Bishop John Michael Botean

It was in Detroit at our last convocation that I was able to share some of my deep concerns about the Church with our clergy. That gathering, which took place in October of 2019, was the last time we were able to meet face-to-face. I pray it won’t be the last, but it is impossible to know the mind of God with regard to the pandemic we are all living with now. My message to the priests and deacons in attendance that week was stark; some would say bleak. It was not meant to depress, however, but to inspire.

In that same vein, I thought I would share a little of that message with you, adapted somewhat for a broader audience than pastors. What I had to say was this:

Sometimes I feel the Catholic Church, indeed Christianity itself, is in crisis in the world today. Rampant secularism; militant, atheistic, materialistic capitalism; and other religious beliefs are now capturing the interest and attention, not to mention the hearts and minds, of those who were once Christians. I have been wondering if, in the midst of this crisis, we Romanian Greek-Catholics — despite a proud history and the courageous witness of our martyrs — haven’t lost our way. If we have, it is because we may have forgotten why we exist in the first place.

Our diocese is struggling mightily in many ways. We are closing parishes that have been in existence for more than 100 years; the parishes that still exist struggle to stay alive, and newer missions flounder for lack of institutional support. In general, we also lack a vibrant sense of responsible stewardship and a serious awareness of the need for serious sacrifice on the part of some of our faithful.

Meanwhile, our brother and sister Byzantine Catholics of the Ukrainian, Melkite, and Ruthenian churches, in the United States and, in some cases, in their homelands, are finding new life grounded in a strong sense of mission and supported by the catechetical and institutional resources that they themselves have developed. And a new sui iuris church has been established in Hungary.

Finally, despite great ideas, enthusiasm, and support from my brother priests, I think that my leadership has not been what it could be. I find myself still in need of more learning if I want to fulfill my dreams as your bishop. More learning, of course, means more failure, because it is in the failures that we learn the most.

The task before us is immense, and it starts with figuring out what this task actually is — why we are here, what it is that God is asking of us on behalf of the people he loves so much. We are not going to figure out our task and our mission by reading recipe books or conducting six or 600 versions of “business as usual.” God is changing the landscape in His pasture, and we must change with it.
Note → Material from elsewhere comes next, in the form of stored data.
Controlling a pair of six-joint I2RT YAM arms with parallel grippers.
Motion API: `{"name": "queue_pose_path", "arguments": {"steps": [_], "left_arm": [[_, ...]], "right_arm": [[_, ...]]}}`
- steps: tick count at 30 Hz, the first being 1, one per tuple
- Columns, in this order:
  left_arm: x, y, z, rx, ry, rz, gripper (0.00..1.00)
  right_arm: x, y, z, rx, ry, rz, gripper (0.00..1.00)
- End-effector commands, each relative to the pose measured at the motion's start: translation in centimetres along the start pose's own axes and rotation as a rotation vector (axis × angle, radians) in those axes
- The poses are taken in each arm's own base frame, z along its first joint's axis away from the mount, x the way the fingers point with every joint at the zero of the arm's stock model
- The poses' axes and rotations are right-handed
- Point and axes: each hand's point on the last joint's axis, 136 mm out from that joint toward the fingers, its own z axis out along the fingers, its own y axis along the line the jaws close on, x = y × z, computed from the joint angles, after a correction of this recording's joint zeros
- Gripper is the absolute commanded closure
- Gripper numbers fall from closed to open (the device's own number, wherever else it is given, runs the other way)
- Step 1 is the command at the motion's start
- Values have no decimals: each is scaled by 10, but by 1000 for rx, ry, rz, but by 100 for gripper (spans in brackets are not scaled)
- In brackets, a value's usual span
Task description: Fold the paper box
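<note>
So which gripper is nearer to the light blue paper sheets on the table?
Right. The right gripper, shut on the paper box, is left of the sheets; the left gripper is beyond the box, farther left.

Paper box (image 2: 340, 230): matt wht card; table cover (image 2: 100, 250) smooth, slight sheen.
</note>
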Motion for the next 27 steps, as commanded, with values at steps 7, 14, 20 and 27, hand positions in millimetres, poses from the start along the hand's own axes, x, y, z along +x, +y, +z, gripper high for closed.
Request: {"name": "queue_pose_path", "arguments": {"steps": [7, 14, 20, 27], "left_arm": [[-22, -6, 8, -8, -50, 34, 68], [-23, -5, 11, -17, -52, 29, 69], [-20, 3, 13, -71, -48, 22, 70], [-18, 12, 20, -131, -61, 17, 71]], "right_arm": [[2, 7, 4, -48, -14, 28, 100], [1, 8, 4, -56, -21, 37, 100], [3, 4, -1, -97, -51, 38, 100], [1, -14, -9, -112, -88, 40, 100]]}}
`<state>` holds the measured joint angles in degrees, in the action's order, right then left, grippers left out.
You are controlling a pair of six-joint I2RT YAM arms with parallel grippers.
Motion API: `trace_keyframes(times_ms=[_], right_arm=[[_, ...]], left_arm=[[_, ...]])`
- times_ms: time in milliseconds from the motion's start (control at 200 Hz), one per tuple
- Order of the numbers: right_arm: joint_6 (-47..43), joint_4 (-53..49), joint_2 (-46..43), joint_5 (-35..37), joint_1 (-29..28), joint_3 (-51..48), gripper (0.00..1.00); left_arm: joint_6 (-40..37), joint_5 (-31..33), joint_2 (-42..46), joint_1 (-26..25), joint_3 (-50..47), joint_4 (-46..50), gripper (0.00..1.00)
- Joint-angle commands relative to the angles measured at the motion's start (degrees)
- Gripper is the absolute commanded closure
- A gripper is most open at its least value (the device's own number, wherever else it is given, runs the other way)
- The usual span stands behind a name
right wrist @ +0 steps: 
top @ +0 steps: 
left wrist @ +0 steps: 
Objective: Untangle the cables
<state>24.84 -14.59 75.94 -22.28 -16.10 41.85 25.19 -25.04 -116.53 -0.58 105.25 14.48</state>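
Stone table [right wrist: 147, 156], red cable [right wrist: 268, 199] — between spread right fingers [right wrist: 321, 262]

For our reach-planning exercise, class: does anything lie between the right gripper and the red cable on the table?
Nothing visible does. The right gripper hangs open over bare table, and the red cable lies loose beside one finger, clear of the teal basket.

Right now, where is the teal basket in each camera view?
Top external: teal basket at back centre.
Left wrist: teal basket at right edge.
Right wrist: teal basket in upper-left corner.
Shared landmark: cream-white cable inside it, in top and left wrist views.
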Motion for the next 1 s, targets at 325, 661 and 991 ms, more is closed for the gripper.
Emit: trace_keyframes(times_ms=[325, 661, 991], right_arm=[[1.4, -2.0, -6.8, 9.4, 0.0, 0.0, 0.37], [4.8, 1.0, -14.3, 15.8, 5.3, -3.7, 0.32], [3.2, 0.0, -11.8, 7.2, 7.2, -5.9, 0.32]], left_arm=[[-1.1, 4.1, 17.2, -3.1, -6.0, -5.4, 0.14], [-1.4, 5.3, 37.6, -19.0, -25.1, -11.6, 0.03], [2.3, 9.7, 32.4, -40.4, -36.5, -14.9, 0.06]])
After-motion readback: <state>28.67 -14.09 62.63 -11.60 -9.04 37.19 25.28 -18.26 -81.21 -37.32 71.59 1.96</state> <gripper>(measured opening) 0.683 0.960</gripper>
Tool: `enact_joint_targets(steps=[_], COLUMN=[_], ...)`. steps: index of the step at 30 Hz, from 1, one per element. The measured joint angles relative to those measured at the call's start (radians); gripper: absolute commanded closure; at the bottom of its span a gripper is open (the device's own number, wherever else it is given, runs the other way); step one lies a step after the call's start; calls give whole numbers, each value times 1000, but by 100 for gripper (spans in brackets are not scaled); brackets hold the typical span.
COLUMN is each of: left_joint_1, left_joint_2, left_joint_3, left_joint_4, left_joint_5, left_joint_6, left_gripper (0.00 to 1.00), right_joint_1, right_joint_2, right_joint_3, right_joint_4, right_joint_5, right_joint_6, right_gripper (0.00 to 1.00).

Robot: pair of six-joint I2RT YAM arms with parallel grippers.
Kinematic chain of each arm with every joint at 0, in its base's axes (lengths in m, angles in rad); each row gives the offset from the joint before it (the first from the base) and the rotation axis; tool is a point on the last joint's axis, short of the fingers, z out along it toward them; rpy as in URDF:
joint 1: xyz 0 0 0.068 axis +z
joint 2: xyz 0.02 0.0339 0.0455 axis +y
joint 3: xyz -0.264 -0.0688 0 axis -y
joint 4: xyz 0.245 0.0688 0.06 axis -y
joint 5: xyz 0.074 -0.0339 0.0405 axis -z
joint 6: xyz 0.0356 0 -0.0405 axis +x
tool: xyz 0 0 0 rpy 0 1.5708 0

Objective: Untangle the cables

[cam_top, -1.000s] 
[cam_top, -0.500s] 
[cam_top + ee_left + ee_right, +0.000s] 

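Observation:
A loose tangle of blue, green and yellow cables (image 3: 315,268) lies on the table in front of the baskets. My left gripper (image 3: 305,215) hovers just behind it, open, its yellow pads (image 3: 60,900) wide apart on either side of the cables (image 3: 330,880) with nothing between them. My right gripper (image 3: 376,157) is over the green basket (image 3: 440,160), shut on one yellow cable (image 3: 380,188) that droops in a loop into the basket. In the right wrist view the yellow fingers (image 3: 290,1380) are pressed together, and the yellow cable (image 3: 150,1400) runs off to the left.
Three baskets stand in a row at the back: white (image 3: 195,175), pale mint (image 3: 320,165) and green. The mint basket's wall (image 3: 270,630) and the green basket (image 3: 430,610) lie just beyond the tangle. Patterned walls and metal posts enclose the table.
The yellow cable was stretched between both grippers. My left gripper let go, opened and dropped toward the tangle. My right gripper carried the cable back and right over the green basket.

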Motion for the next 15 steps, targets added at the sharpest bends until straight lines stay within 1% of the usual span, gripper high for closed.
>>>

As President Abraham Lincoln once said, in the midst of a war that was tearing the new American nation apart, “The dogmas of the quiet past are inadequate to the stormy present. The occasion is piled high with difficulty and we must rise with the occasion. As our case is new, so we must think anew and act anew. We must disenthrall ourselves and then we shall save our country.” (Annual Message to Congress, Dec. 1, 1862)

We all need to stop worrying about how we are going to do everything that needs to be done and complaining that we have no people and no resources. In fact, God has been answering our prayers all along. Our poverty, littleness, and weaknesses are our strength, not our handicap. God has chosen you — clergy and laity — and brought each of you to this eparchy. You are our treasure, our chief resource, and the object of God’s sacrificial love. We can fully trust that this God will give us everything else we need for the accomplishment of His will, as St. Paul says, “I can do all things through Him who strengthens me.” (Phil 4:13)

First, however, we must sincerely and earnestly seek God’s will and discover the mission God has entrusted to us. That mission exists; it is our “why”: Why we are here in these lands and why we do what we do. As recently canonized St. John Henry Newman says, we have our mission, and if we fail to discover it in this life, we shall surely be told it in the next.

I have some ideas to share about our mission, but it doesn’t matter much unless it really is the mission God has assigned us. That is not a matter of my ideas, but God’s, and it is God’s will that we must work to discover. There will be more to come on this subject in upcoming communications from me, but for now, open your own heart and let the discovery begin.